MICHAEL KRIGSMAN: And what about the question of cloud versus on-premises? Does that come into play at all in terms of how you collect, gather, use, interpret the data, cloud versus on-premise? 

BÜLENT KIZILTAN: Yes, that is a question that’s being addressed by our partners from the technology world. Certainly we have a major partner, which is Microsoft Research and AI Innovation Lab. We are working with them, and use their cloud Infrastructure for our data pipelines. But we have internal infrastructure as well, that will allow us to run a quick exploratory studies, but also scale it up. So we basically are investing on both ends. 

MICHAEL KRIGSMAN: Yeah, both ends meaning both cloud and on-premise. 

BÜLENT KIZILTAN: Internal infrastructure, yes. 

MICHAEL KRIGSMAN: Bülent, for this type of drug discovery and development, does real time data come into play at all? 

BÜLENT KIZILTAN: So we definitely work a lot with what is called a longitudinal data, which is data recorded at different times. But those are primarily recorded, and then we do a retrospective analysis on those data. So we don’t do real time analysis. But there is infrastructure in place with other functions, where real-time data might be important. 

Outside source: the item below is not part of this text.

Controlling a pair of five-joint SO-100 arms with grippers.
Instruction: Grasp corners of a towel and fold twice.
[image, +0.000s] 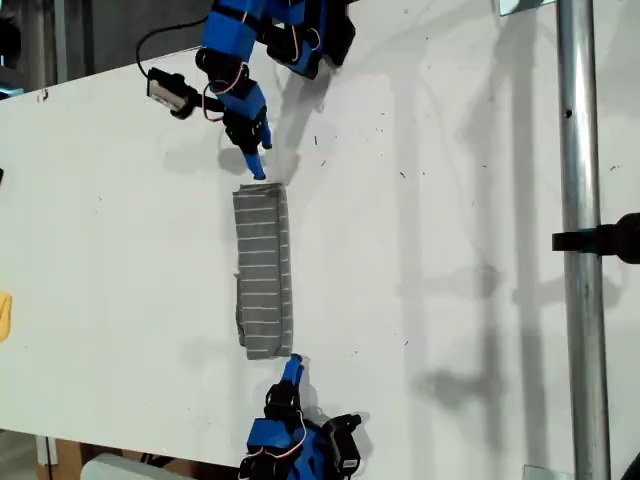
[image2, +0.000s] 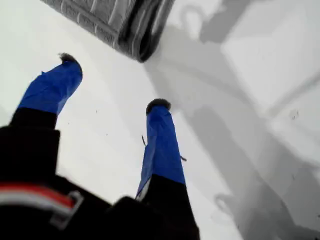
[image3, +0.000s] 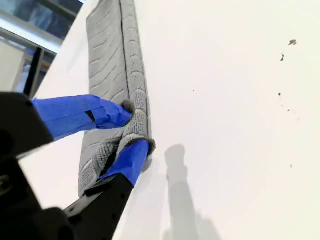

MICHAEL KRIGSMAN: Can you give me an example of where real-time data might be important? The reason I’m asking, is because one would think with drug discovery, you’re collecting this data and then that data is analyzed after it’s collected, where you interpret it and then produce some type of conclusion. And that’s not how we tend to think about real-time data. 

BÜLENT KIZILTAN: That’s correct, so in the drug discovery and development space, I would say all the data that I’ve worked with exclusively have been recorded, but there is a temporal aspect to the data that plays a very important role in the analysis. But there are functions internally, a potential that relates to market analysis that need to tap into real-time data potentially for their analysis and prediction. Which might use some real-time data, but I have not personally worked on those types of data. 

MICHAEL KRIGSMAN: And obviously that’s distinct from the process of drug discovery and development itself. 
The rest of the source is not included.